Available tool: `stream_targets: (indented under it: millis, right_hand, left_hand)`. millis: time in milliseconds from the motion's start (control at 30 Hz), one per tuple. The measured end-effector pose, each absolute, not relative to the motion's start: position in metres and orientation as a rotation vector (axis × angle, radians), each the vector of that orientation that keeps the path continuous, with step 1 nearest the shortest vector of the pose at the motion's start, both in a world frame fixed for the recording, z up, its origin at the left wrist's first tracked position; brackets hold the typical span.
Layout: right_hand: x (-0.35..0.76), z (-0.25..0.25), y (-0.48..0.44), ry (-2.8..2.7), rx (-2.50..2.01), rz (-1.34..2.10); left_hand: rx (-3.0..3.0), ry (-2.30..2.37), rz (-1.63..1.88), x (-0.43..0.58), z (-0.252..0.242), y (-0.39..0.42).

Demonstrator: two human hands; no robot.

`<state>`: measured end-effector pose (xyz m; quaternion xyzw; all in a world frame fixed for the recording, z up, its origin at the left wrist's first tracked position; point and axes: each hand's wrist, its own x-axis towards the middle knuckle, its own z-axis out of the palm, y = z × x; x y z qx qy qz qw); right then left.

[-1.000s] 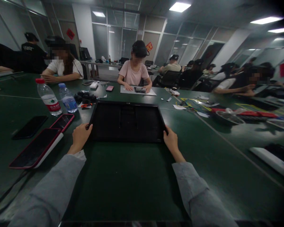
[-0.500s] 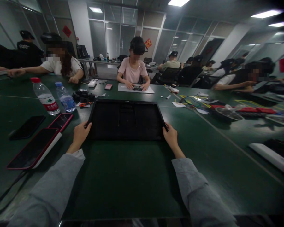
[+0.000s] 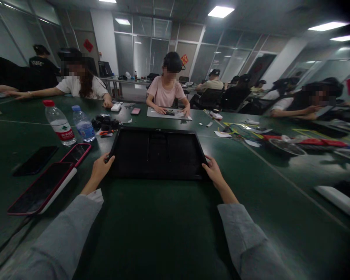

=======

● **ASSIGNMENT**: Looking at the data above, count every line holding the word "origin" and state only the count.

● **WRITTEN REPLY**: 2